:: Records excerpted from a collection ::
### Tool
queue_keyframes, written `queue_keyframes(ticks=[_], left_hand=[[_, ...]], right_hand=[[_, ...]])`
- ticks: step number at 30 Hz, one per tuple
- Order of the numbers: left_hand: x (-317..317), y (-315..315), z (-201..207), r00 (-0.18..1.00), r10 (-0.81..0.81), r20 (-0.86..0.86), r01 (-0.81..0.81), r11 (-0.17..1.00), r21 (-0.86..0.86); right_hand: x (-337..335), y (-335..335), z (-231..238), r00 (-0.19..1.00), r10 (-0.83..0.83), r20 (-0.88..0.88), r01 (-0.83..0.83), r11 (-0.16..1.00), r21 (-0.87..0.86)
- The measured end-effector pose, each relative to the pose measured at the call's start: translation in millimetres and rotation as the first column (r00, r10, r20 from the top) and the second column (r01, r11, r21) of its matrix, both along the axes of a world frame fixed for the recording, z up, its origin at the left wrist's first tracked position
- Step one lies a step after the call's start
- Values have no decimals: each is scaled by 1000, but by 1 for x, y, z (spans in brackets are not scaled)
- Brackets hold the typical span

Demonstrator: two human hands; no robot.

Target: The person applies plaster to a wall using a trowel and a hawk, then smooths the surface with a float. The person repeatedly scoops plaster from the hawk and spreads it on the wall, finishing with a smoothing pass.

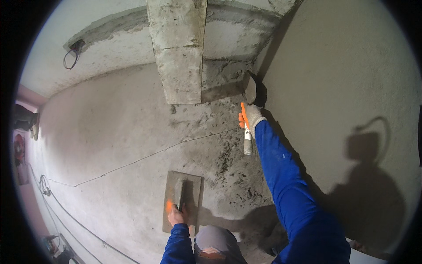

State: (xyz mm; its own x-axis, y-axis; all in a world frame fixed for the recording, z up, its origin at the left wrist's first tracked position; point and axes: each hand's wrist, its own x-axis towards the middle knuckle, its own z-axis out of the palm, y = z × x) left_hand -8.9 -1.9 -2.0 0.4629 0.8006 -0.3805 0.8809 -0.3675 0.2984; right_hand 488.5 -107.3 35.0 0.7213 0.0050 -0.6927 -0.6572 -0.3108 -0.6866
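Note:
My right hand (251,116), in a pale knitted glove with orange fingers, grips a trowel by its handle (247,141). The trowel's dark metal blade (250,89) points away from me, in the corner where the floor meets the right wall. Nearer to me, my left hand (177,216) is closed round the grip of a flat rectangular plastering float (172,190). The float lies low over the grey cement surface; whether it touches is unclear. Rough, lumpy mortar (233,176) spreads between the float and the right wall.
A long mortar-stained board (182,66) juts in from the far side. The plain grey wall (360,79) on the right carries my shadow. Cables (66,210) run along the left, and wires (74,53) stick out of the far wall. My knee (215,241) is close below.

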Motion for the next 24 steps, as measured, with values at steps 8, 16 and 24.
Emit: queue_keyframes(ticks=[8, 16, 24], left_hand=[[1, -1, 0, 998, -55, -13, 56, 995, 85], [-1, 0, -5, 998, -49, -34, 51, 997, 57], [2, -2, -1, 998, -29, -50, 32, 998, 50]], right_hand=[[-10, 22, 3, 968, -204, -147, 244, 903, 353], [-25, 36, 17, 983, 22, -185, 72, 871, 486], [-75, 7, 2, 982, 0, -188, 89, 881, 464]])
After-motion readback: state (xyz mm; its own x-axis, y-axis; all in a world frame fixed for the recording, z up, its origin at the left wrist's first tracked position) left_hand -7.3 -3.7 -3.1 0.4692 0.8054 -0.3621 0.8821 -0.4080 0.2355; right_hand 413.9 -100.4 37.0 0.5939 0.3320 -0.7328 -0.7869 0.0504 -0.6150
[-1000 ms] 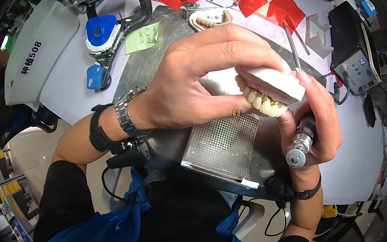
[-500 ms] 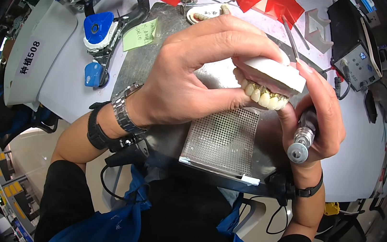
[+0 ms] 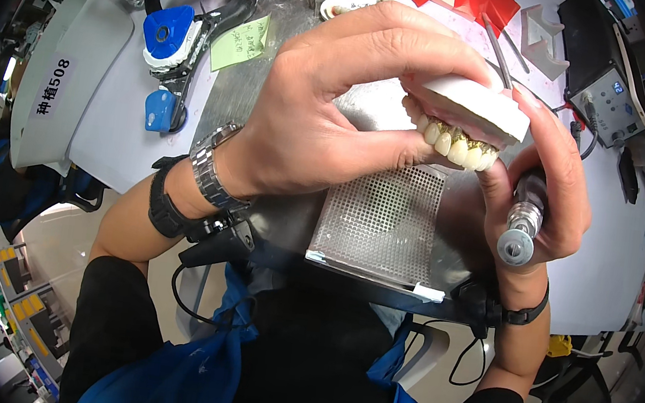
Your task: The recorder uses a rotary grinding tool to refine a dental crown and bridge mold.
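A white table (image 3: 591,275) spreads beyond the fingers (image 3: 405,52). The left hand (image 3: 309,111) and right hand (image 3: 565,191) both grasp — thumbs (image 3: 384,155) below, fingers above — a white-based dental model (image 3: 470,111) between them. The right hand's other fingers clasp a handpiece (image 3: 527,214), its round grey tip (image 3: 516,247) jutting below them.

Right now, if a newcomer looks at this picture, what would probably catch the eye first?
Probably the white-based dental model just right of centre, its pale teeth facing the camera, gripped by the left hand. Next, perhaps, the dark-and-silver handpiece in the right hand, then the bright red sheets along the top.
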A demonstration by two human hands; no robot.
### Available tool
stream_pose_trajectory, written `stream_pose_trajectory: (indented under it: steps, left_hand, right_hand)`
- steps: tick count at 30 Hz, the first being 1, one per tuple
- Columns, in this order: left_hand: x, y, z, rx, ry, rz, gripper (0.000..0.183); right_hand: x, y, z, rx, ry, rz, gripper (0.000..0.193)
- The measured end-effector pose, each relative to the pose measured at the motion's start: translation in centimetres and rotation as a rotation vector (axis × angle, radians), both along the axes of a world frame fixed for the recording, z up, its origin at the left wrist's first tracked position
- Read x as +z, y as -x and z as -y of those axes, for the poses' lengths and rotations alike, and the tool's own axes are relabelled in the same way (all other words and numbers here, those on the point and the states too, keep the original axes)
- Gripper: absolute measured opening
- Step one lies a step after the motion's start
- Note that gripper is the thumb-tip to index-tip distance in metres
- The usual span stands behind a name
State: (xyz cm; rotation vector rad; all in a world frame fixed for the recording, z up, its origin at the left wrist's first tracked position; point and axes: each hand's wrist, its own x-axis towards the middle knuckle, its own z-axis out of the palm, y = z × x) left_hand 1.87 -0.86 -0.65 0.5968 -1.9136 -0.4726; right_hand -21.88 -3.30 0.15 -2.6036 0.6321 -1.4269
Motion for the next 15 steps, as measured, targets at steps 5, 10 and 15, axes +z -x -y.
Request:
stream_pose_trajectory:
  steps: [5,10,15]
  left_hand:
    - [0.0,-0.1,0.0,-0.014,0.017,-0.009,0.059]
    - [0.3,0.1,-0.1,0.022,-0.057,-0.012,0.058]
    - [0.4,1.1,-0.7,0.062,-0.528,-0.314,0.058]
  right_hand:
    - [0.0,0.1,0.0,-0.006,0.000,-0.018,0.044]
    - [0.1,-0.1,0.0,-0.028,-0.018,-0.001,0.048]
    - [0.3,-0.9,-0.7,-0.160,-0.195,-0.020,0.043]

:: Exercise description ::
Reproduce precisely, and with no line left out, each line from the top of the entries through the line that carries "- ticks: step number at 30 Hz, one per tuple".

:: Result ::
### Tool
queue_keyframes, written `queue_keyframes(ticks=[_], left_hand=[[_, ...]], right_hand=[[_, ...]])`
- ticks: step number at 30 Hz, one per tuple

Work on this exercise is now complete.